Carol Steiner, sitting next to him, says, Bobby,
She’s beautiful! Bobby thinks Carol should know,
blonde imp of love’s corridors of R & R,
her man, Dave, home from Vietnam.

Paula disappears, Carol and Dave leave.

Bobby goes back to reading Hemingway,
The Sun Also Rises . . . for the nth time.
In the hubbub, scribbling marginalia,
underlining passages, erasing,
revising his own notations,
reading himself into 1925
Paris and Pamplona,
a year for the draft to bake in the sun
through the window he sees through
. . . and don’t you wish you could too?

No point in such comparison, Bobby,
he remands himself.
Better to accrue experience,
then engrave it in ink.

Sometimes you wait half your life, Roethke said
one day, Bobby sitting in the office
where the shambling poet with his tennis elbow
and bum knee entered,
calling to her who was once his paramour,
who told Bobby the course is closed:
Leota, this kid’s pretty good,
I want him in my Yeats seminar.
Leota: It’s full, Ted.

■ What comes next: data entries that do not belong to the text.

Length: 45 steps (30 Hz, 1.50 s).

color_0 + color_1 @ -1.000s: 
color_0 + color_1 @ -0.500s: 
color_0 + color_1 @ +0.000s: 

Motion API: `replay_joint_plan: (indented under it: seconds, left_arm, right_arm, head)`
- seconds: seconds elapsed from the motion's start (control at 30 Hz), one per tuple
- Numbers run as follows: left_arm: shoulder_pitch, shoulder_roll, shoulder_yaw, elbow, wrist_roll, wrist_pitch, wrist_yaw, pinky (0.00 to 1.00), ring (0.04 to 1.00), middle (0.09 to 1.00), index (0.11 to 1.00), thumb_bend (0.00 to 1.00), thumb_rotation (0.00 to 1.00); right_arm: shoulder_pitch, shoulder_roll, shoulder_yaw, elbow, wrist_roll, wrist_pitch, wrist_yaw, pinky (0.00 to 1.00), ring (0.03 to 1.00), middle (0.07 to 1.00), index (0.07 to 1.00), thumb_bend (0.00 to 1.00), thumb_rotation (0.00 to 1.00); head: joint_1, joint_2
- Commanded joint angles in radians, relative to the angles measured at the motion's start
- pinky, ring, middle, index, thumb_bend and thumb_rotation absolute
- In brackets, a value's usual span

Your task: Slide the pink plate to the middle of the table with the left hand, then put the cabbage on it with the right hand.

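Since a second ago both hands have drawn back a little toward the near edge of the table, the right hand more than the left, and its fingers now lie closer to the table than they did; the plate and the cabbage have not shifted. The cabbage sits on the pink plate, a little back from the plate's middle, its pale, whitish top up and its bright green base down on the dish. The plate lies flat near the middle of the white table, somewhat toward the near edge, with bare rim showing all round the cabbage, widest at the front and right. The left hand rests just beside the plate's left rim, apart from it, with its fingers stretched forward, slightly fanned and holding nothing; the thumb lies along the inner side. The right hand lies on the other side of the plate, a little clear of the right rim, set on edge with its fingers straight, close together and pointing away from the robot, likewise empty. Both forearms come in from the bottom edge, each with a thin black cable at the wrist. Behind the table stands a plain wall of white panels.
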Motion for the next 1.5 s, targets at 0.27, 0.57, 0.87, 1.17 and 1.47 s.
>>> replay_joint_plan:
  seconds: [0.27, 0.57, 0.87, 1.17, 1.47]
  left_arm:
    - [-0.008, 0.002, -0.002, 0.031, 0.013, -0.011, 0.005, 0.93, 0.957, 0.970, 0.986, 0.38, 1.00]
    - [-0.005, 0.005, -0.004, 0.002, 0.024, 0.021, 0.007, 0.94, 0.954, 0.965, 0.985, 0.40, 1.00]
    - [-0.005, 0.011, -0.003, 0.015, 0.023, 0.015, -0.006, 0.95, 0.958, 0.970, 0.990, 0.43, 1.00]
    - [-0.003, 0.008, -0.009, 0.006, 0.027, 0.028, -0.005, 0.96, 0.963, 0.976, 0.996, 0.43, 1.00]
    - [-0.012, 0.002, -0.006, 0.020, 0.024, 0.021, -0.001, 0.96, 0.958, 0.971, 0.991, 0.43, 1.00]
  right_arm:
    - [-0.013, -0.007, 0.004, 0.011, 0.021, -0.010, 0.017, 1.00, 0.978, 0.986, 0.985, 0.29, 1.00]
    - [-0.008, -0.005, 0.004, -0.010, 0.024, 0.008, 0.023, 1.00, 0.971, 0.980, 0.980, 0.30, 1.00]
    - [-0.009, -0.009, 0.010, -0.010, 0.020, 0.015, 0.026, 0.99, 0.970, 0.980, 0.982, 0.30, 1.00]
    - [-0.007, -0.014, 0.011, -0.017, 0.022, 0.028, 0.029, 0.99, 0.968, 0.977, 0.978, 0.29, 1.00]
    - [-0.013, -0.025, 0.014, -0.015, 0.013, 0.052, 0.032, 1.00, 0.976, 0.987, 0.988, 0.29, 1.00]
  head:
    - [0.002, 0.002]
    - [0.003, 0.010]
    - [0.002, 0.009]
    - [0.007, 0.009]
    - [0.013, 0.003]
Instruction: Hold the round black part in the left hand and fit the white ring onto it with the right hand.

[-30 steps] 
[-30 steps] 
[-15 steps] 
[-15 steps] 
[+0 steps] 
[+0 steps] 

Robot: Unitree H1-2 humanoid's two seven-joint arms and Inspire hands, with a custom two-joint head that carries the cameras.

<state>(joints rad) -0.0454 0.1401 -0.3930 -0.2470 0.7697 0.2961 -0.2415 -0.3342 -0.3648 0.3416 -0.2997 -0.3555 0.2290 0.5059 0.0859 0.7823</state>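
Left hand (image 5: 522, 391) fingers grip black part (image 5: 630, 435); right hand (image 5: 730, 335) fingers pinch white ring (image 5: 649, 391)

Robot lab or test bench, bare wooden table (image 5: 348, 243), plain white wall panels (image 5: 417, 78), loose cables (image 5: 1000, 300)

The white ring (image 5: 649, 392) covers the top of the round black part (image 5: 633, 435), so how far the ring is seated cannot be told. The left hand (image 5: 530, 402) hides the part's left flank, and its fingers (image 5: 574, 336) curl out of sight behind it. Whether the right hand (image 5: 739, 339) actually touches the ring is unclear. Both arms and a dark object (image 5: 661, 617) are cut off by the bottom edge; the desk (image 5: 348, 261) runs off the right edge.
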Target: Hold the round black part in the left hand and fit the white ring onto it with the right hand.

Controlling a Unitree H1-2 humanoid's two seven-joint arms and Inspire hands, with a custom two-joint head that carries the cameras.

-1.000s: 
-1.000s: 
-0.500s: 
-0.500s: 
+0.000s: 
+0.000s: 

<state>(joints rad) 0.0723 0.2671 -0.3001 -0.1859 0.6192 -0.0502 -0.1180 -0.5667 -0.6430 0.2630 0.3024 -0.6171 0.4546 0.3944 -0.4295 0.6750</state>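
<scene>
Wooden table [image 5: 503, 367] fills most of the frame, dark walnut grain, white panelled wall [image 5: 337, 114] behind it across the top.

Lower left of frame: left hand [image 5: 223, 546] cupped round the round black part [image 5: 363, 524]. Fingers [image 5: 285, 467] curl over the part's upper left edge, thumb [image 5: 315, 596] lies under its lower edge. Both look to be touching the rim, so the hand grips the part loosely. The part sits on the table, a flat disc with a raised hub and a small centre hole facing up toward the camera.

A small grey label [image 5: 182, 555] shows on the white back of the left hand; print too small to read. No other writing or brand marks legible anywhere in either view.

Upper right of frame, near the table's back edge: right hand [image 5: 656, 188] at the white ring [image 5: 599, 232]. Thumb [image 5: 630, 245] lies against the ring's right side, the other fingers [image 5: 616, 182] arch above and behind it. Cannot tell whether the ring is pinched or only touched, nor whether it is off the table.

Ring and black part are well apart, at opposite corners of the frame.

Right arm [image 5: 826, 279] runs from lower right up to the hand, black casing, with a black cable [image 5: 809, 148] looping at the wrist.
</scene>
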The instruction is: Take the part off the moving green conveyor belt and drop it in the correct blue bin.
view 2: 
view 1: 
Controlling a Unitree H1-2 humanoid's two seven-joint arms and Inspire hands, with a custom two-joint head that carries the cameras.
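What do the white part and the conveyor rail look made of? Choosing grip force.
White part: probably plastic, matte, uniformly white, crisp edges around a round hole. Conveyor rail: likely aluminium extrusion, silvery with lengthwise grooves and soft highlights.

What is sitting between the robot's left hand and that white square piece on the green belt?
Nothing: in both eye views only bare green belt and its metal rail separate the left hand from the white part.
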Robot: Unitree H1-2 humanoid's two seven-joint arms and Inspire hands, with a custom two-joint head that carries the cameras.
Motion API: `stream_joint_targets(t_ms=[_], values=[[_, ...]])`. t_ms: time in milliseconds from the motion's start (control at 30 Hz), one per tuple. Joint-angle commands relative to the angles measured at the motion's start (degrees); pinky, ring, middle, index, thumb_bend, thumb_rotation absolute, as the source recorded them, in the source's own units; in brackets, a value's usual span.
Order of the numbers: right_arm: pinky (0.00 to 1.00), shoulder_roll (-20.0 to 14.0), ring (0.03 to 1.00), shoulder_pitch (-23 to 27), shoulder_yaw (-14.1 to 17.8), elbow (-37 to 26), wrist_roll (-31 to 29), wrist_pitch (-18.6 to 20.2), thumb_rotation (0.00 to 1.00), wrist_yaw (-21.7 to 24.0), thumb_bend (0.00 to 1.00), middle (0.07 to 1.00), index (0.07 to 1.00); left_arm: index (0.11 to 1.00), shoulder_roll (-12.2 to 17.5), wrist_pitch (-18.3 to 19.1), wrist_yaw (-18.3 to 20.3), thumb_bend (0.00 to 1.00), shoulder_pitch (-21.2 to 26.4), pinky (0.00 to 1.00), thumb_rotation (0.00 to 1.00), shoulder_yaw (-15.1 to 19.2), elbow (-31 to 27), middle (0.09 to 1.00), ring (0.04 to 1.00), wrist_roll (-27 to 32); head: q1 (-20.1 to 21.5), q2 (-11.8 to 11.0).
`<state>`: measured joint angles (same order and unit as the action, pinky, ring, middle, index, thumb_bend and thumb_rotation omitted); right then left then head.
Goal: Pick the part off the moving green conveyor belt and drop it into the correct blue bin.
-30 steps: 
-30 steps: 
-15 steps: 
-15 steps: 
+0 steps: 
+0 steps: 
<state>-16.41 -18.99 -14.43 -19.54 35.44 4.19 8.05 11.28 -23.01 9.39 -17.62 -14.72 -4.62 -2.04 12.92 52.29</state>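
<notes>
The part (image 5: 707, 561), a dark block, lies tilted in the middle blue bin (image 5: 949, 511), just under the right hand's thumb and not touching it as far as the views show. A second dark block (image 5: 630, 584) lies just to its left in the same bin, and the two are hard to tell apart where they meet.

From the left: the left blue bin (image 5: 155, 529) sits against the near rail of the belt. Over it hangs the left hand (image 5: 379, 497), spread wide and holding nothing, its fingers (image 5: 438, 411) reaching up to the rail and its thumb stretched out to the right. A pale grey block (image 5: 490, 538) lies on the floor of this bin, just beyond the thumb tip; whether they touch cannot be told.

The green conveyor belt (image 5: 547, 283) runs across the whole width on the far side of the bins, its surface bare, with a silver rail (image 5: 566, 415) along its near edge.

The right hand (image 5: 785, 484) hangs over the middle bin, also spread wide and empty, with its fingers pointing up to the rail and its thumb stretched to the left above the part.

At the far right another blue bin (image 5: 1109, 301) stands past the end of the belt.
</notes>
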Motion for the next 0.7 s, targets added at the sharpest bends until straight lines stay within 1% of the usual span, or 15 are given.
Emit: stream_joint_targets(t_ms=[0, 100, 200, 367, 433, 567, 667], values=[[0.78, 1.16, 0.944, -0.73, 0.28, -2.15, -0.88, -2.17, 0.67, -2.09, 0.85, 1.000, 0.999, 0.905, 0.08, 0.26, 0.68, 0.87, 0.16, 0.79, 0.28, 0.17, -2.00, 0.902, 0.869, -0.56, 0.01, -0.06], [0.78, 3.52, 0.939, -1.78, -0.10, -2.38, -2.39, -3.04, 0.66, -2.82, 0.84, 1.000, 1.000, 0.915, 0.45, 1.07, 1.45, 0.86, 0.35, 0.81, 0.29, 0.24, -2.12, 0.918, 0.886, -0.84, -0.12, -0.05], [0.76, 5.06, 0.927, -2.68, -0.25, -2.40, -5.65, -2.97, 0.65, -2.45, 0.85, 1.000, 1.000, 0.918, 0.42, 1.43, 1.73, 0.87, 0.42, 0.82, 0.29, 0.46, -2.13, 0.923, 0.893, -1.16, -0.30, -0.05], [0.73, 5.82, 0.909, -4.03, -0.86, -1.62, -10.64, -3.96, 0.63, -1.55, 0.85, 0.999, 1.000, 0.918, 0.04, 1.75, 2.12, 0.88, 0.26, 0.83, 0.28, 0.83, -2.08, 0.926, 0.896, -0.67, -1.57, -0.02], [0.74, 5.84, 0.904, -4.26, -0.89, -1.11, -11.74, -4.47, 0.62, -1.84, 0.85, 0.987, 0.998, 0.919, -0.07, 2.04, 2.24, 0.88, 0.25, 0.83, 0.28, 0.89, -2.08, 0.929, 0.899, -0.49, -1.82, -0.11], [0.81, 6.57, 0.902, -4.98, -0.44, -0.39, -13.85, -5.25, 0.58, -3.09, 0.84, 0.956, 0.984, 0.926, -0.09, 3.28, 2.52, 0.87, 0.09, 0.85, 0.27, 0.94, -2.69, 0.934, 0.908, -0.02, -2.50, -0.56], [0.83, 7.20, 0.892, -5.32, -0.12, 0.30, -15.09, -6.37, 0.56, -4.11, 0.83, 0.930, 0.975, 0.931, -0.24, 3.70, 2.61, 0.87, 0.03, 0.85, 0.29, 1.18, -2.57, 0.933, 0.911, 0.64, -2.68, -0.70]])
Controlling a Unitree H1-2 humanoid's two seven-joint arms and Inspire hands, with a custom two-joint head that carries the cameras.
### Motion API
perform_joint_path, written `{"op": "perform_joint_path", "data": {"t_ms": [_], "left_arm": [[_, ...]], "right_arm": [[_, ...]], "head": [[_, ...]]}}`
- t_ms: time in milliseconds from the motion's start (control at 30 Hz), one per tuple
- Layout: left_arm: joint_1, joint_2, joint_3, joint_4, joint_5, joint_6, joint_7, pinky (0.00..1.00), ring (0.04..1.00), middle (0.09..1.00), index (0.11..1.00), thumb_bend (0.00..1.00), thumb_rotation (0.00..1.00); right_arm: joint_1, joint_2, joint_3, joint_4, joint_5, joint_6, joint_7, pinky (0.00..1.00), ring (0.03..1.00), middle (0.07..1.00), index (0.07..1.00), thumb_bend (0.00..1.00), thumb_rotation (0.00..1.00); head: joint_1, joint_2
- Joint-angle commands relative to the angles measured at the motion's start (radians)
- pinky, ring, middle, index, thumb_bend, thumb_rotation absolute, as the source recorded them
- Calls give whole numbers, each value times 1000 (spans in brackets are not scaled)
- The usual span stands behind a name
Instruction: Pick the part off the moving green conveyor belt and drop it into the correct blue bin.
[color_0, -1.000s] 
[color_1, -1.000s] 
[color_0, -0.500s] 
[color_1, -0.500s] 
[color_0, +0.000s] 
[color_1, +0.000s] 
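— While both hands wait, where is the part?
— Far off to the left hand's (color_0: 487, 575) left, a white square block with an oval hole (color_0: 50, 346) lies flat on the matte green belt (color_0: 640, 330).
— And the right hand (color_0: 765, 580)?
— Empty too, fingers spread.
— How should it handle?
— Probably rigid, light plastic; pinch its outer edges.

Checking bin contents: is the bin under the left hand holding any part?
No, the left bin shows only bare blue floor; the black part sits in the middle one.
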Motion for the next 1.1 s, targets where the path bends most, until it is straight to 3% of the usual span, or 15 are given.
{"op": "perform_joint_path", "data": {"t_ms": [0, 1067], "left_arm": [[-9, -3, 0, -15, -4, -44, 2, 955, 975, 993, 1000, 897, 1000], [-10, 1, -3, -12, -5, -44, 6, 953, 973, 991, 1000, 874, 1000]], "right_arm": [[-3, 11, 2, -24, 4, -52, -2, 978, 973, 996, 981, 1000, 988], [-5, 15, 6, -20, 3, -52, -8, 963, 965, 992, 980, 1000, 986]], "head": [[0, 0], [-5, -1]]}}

And he: Make room,
my love! She blushed. Her gray hair dyed
silver lit her dark office,
her buxom body filling a shadow.
More than beautiful. A woman
in her late forties, early fifties, once
a scholar at the Sorbonne,
writing on Rimbaud, her very own poete maudit.

Bobby walked home, where Paula was, she skipped
class today to watch sailboats on the lake.
She missed her father’s cabin on Loon Lake.
Why they drove across the state to marry
in Idaho. She had hoped they could stay
in the cabin the night of their wedding,
but Bobby had a gig to do at New Congress.
Paula understood the world very well.
She could love this man and live her life.
She hoped he realized what she meant when she said,
I have a wild hair, Bobby, don’t underestimate me.

(12, 30 June 2012)

copyright 2012 by Floyce Alexander

1 comment:

  1. All this interesting West Coast mythology sounds like it it came out of a slightly euphemistic PBS documentary, Floyce.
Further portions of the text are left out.